:: Work task ::
When the string "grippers" appears in a line of the records, show the whole line.

:: The data ::
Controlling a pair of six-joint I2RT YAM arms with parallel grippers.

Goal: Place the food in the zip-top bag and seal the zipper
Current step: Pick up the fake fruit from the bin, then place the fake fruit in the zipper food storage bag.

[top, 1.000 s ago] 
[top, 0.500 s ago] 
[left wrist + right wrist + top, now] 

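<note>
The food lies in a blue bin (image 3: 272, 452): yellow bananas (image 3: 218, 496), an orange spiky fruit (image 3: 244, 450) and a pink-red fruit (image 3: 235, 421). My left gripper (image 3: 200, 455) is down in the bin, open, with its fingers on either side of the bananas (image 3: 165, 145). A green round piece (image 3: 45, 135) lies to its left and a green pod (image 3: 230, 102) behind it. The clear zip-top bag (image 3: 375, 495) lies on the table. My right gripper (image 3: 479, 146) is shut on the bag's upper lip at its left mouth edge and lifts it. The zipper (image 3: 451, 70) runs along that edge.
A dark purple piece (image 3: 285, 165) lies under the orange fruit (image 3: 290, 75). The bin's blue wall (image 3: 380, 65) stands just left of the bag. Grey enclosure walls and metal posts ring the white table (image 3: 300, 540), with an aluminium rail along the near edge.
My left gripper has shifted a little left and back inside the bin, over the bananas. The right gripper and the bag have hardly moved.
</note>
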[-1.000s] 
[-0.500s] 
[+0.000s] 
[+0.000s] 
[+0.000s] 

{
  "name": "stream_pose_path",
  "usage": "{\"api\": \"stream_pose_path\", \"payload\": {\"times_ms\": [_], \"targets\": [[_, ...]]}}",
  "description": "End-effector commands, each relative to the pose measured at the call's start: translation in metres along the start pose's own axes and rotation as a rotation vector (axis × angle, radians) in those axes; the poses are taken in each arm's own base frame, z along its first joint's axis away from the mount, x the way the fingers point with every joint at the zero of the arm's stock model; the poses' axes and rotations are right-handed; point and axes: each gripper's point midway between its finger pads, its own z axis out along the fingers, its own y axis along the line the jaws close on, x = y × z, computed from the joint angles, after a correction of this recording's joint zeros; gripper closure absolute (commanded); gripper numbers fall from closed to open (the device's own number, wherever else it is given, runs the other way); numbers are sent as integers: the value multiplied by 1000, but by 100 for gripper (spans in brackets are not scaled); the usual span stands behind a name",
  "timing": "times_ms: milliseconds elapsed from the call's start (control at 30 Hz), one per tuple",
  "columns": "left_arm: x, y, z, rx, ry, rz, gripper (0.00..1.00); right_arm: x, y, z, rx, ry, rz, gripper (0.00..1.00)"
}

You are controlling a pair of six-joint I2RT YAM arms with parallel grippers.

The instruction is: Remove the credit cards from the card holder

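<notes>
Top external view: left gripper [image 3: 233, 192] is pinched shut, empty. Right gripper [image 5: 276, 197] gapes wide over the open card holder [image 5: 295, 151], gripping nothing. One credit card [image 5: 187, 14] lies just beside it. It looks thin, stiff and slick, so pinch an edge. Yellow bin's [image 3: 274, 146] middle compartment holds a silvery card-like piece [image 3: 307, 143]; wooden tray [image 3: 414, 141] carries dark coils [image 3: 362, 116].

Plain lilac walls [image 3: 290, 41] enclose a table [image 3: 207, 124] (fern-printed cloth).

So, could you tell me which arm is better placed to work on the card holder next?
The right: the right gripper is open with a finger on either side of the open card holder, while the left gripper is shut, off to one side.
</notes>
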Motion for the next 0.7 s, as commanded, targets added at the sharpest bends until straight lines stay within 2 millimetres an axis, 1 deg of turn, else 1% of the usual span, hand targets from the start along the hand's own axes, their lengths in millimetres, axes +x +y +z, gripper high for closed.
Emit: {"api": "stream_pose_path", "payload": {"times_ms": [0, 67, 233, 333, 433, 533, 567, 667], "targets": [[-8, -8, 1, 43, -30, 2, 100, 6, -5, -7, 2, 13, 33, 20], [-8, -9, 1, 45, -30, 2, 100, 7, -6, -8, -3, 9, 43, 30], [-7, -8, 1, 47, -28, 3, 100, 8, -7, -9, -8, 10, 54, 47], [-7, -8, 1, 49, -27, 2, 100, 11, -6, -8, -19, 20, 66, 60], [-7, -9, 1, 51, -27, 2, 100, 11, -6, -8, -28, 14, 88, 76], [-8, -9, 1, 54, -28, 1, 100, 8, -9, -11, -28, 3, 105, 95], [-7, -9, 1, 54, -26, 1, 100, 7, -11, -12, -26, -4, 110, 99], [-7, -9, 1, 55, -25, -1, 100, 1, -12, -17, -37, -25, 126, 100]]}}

:: Solution for this problem ::
Controlling a pair of six-joint I2RT YAM arms with parallel grippers.
You are controlling a pair of six-joint I2RT YAM arms with parallel grippers.

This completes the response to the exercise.